Hacker News new | ask | show | jobs
by sillysaurusx 1820 days ago
I wasn't sure whether to post my edit as a separate comment or not, but I significantly expanded my comment just now, that helps explain my position.

I'd be very interested in your thoughts on that position, because if it's mistaken, I shouldn't be saying it. It represents whatever small contribution I can make to fellow new ML researchers, which is roughly: "watch out."

In short, for two years, I kept trying to implement stated claims -- to reproduce them in exactly the way you say here -- and they simply didn't work as stated.

It might sound confusing that the claims were "simply wrong" or "didn't work." But every time I tried, achieving anything remotely close to "success" was the exception, not the norm.

And I don't think it was because I failed to implement what they were saying in the paper. I agree that that's the most likely thing. But I was careful. It's very easy to make mistakes, and I tried to make none, as both someone with over a decade of experience (https://shawnpresser.blogspot.com/) and someone who cares deeply about the things I'm talking about here.

It takes hard work to reproduce the technique the way you're saying. I put all my heart and soul into trying to. And I kept getting dismayed, because people kept trying to convince me of things that either I couldn't verify (because verification is extremely hard, as you well know) or were simply wrong.

So if I sound entitled, I agree. When I got into this job, as an ML researcher, I thought I was entitled to the scientific method. Or anything vaguely resembling "careful, distilled, correct knowledge that I can build on."

2 comments

I think that not being able to reproduce the results claimed in a paper is not specific to ML research. While working as a post-doc at a top university research lab, i spent years trying to understand how it can be that some software that was supposed to corresponds to the well cited paper did not even come close to reproducing the results of the said paper, and that the primary author went on to become a prof at a top university in the US. In short, scientific fraud is also quite common, in most academic papers.
Thank you!!

i spent years trying to understand how it can be that some software that was supposed to corresponds to the well cited paper did not even come close to reproducing the results of the said paper,

This was my exact experience. I didn’t understand why I kept having it, and kept blaming myself for not being careful enough. My code must be wrong, or the data, or something.

Nah. It was the idea.

Kept feeling like a kick in the gut, until here we are today, when I’m warning everyone that Karras, of all people, might publish such a thing.

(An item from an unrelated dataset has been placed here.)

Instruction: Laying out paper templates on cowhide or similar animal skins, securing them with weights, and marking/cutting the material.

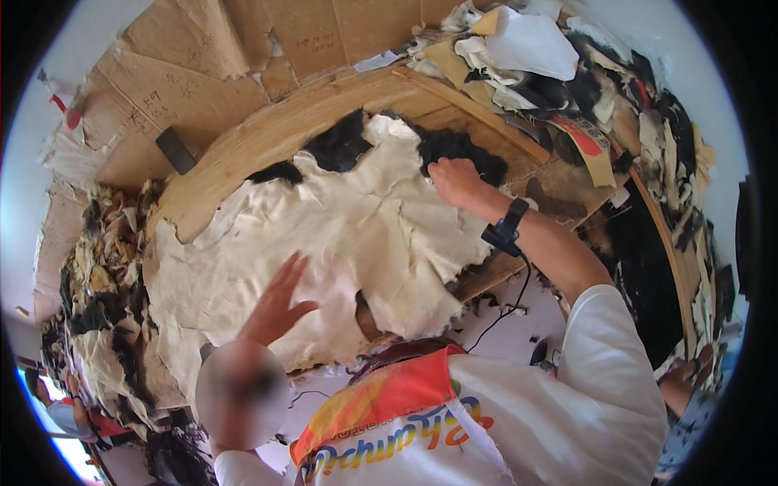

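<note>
A large cream-coloured hide (pixel 324 219) lies spread over the wooden board, its pale, wrinkled side up. Black fur (pixel 336 144) shows along its far edge. My left hand (pixel 279 306) is open over the near-left part of the hide, fingers stretched and thumb apart; whether the palm touches the hide I cannot tell. At the far right edge, next to another patch of black fur (pixel 466 150), my right hand (pixel 456 180) is closed, with its fingers curled on the hide's edge. A black device (pixel 506 228) with a cable is strapped to my right wrist.
Under the hide is a wooden board (pixel 211 182), with a wooden strip (pixel 478 113) at its far right. Fur scraps are heaped at left (pixel 105 283) and far right (pixel 600 73). A dark phone-like object (pixel 175 151) lies by the cardboard (pixel 178 73). Other people (pixel 689 397) appear at both sides.
</note>
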`<state>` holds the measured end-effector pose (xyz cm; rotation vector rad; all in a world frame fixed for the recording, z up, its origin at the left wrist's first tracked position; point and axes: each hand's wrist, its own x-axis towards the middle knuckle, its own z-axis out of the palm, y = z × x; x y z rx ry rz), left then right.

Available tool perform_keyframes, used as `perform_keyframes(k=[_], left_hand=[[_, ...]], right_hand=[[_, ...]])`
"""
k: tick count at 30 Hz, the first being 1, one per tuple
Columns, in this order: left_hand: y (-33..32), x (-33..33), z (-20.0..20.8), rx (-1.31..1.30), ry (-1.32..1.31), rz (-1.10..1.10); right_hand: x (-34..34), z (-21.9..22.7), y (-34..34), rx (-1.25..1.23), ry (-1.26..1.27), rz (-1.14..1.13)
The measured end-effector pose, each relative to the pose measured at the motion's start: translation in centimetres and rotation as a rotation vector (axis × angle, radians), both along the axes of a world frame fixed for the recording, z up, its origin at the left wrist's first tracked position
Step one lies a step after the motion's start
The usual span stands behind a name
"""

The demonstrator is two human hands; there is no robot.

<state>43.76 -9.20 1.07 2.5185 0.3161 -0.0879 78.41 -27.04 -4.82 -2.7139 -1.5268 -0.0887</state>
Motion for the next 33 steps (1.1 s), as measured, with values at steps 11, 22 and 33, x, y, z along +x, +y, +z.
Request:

I really appreciate that you posted this, because I’m so happy I wasn’t alone in the feeling of “what’s going on, here…?”

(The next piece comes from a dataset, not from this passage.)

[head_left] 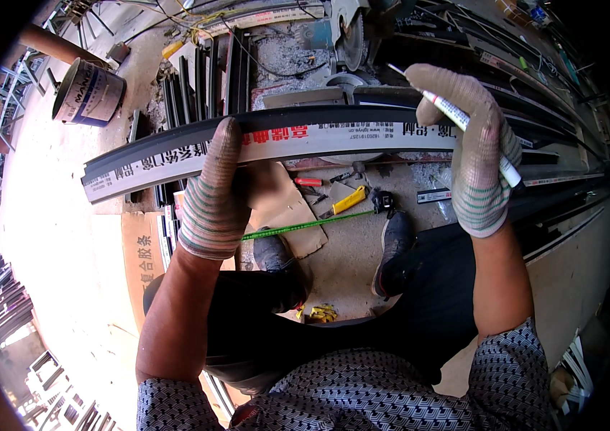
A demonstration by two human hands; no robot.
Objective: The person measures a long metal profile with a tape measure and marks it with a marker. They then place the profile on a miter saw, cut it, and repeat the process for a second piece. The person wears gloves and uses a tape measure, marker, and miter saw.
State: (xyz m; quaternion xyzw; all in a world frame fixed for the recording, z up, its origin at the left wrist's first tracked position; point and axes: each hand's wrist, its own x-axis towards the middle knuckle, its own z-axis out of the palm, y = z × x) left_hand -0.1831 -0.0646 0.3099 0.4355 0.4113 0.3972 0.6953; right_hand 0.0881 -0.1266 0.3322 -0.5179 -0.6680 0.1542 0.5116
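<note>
A long black profile strip (297,133) with a white printed film along its side is held up crosswise in front of me. My left hand (211,205), in a white knit glove with green stripes, grips it toward the left end, thumb laid up over its face. My right hand (483,154), gloved alike, is closed with a slim white marker pen (450,113) across its fingers, the thin tip pointing up and left. This hand is at the right part of the strip and hides some of it; whether it also grips the strip I cannot tell.
Below the strip lie a green tape measure (382,201), a yellow utility knife (348,201), a red-handled tool (309,182) and cardboard (287,212). A circular saw blade (350,43) stands ahead. A bucket (89,93) is at left; dark profiles (528,93) lie right.
</note>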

That seems like a worthwhile thing to publicize in and of itself?

The replication crisis in psychology threw out 50% or so of supposed scientific results.

If this (or just straight fraud) is common elsewhere, it seems like knowing about that would be a good thing for science.

I agree, most top conferences nowadays publish reviews openly, and address this issue I think. Also it is easier said than done, this is so endemic in so many different academic settings, not just in the US, but also in Europe.
I get your frustrations with this state of affairs, but for the reasons I mentioned above, I don't think providing the model and code is a panacea here. Maybe the last few years have also set an unrealistic expectation for the pace of progress. In my (former) field of theoretical neuroscience, if a paper was not reproducible, this knowledge kind of slowly diffused through the community, mostly through informal conversations with people who tried to reproduce or extend a given approach. But this takes several years, not the kind of timescale that modern ML research operates on.

Fwiw I think actual knowledge is there in the ML literature, but it's not in these Benchmark-chasing highly tuned papers. It's more high level stuff, like basic architecture building blocks etc. GANs and Transformers for example. They undeniably work, and the knowledge needed to implement them can probably be conveyed in a few pages maximum. No need for an implementation to be provided by the author, really.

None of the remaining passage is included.